(Exercise instructions)
Set down each entry from the block beneath, exactly as written.

[[ Entries supplied, beginning ]]

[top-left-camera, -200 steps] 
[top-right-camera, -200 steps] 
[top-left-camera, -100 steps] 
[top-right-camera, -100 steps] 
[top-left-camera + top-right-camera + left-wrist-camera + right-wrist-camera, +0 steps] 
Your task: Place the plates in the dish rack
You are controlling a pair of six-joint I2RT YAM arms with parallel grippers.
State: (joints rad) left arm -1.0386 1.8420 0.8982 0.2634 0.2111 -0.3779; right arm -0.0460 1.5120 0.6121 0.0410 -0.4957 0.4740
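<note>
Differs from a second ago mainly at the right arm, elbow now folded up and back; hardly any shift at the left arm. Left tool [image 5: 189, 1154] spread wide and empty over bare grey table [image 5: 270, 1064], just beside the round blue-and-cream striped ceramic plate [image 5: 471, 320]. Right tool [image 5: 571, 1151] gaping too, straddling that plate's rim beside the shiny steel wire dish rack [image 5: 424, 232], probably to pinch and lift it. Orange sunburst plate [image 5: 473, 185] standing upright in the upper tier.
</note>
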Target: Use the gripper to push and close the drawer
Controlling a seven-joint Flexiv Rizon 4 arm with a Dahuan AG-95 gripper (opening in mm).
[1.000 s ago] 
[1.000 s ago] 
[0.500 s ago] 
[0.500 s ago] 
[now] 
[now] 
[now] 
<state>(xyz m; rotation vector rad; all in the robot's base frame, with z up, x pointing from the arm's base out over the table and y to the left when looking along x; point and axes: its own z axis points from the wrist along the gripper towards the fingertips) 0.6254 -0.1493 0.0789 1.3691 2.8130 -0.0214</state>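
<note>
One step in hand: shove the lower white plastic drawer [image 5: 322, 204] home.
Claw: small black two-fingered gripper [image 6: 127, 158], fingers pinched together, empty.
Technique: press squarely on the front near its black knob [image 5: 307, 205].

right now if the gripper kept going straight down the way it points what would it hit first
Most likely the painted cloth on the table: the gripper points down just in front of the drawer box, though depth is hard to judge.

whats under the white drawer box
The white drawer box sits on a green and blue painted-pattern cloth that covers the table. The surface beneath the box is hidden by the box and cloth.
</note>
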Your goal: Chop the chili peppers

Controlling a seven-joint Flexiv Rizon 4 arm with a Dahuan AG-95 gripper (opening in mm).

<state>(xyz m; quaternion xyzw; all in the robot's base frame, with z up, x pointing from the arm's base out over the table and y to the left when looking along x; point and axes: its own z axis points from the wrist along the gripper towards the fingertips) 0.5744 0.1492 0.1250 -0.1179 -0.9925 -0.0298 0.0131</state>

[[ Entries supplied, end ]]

(Response)
[top-left-camera, -200 steps] 
[top-right-camera, -200 steps] 
[top-left-camera, -100 steps] 
[top-right-camera, -100 steps] 
[top-left-camera + top-right-camera + left-wrist-camera + right-wrist-camera, +0 steps] 
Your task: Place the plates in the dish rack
You are controlling a pair of six-joint I2RT YAM arms with parallel grippers.
State: (joints rad) left arm -1.0386 1.8420 0.8982 0.2634 0.2111 -0.3779; right arm -0.0460 1.5120 0.6121 0.0410 -0.4957 0.4740
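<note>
Differs from a second ago mainly at the right arm, elbow now folded up and back; hardly any shift at the left arm. Left tool [image 5: 189, 1154] spread wide and empty over bare grey table [image 5: 270, 1064], just beside the round blue-and-cream striped ceramic plate [image 5: 471, 320]. Right tool [image 5: 571, 1151] gaping too, straddling that plate's rim beside the shiny steel wire dish rack [image 5: 424, 232], probably to pinch and lift it. Orange sunburst plate [image 5: 473, 185] standing upright in the upper tier.
</note>
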Target: Use the gripper to push and close the drawer
Controlling a seven-joint Flexiv Rizon 4 arm with a Dahuan AG-95 gripper (opening in mm).
[1.000 s ago] 
[1.000 s ago] 
[0.500 s ago] 
[0.500 s ago] 
[now] 
[now] 
[now] 
<state>(xyz m; rotation vector rad; all in the robot's base frame, with z up, x pointing from the arm's base out over the table and y to the left when looking along x; point and axes: its own z axis points from the wrist along the gripper towards the fingertips) 0.6254 -0.1493 0.0789 1.3691 2.8130 -0.0214</state>
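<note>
One step in hand: shove the lower white plastic drawer [image 5: 322, 204] home.
Claw: small black two-fingered gripper [image 6: 127, 158], fingers pinched together, empty.
Technique: press squarely on the front near its black knob [image 5: 307, 205].

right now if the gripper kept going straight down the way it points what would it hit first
Most likely the painted cloth on the table: the gripper points down just in front of the drawer box, though depth is hard to judge.

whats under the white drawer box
The white drawer box sits on a green and blue painted-pattern cloth that covers the table. The surface beneath the box is hidden by the box and cloth.
</note>
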Your goal: Chop the chili peppers

Controlling a seven-joint Flexiv Rizon 4 arm with a Dahuan AG-95 gripper (opening in mm).

<state>(xyz m; quaternion xyzw; all in the robot's base frame, with z up, x pointing from the arm's base out over the table and y to the left when looking along x; point and axes: its own z axis points from the wrist along the gripper towards the fingertips) 0.5744 0.1492 0.1250 -0.1179 -0.9925 -0.0298 0.0131</state>

This concludes the response to the exercise.